■ **INSTRUCTIONS FOR THE TASK**: Please count the lines in the entries below that include the word "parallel", and give only the number.
═════ DATA FOR ANALYSIS ═════
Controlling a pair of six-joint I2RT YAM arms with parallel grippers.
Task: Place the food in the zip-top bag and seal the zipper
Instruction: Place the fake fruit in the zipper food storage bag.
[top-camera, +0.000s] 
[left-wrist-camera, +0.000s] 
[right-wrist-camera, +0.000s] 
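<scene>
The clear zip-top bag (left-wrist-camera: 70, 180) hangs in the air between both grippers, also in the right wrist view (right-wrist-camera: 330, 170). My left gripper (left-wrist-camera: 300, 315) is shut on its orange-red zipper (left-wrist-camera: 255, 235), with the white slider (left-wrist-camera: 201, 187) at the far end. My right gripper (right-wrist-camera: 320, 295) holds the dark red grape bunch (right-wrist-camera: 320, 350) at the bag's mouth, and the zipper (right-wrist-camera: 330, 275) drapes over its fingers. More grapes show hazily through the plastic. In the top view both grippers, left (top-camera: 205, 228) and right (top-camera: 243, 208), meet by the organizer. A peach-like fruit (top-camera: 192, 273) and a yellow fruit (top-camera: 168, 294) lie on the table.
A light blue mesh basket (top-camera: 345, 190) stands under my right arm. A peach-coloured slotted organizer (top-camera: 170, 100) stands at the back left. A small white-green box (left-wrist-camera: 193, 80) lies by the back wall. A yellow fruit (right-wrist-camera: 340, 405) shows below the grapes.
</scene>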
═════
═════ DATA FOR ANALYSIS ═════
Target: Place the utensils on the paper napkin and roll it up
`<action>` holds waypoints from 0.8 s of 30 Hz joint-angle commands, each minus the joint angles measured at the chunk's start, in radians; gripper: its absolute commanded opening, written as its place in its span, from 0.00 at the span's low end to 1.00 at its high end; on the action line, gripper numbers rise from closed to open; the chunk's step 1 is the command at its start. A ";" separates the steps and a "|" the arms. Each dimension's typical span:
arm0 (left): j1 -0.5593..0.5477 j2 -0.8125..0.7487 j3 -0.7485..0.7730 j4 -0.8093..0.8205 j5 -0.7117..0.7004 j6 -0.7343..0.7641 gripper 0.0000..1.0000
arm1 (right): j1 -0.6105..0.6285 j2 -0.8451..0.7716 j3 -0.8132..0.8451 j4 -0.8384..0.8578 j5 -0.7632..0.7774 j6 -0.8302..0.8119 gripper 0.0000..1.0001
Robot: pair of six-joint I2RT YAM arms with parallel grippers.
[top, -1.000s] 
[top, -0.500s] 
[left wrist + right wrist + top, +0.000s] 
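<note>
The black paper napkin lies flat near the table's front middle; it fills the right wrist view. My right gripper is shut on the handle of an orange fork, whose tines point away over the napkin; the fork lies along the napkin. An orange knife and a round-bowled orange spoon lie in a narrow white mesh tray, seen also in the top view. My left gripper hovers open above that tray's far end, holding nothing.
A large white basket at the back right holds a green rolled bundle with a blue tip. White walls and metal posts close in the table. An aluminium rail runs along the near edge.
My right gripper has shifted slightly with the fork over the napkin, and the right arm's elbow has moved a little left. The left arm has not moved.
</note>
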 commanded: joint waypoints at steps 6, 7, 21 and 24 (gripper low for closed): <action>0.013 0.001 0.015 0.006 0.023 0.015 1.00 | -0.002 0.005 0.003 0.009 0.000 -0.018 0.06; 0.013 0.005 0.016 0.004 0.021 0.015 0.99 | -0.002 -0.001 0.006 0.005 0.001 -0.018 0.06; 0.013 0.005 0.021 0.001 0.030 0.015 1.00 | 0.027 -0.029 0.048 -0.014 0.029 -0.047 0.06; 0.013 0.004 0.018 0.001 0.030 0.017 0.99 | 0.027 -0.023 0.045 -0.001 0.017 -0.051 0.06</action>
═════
■ **RESULT FOR THIS EXERCISE**: 2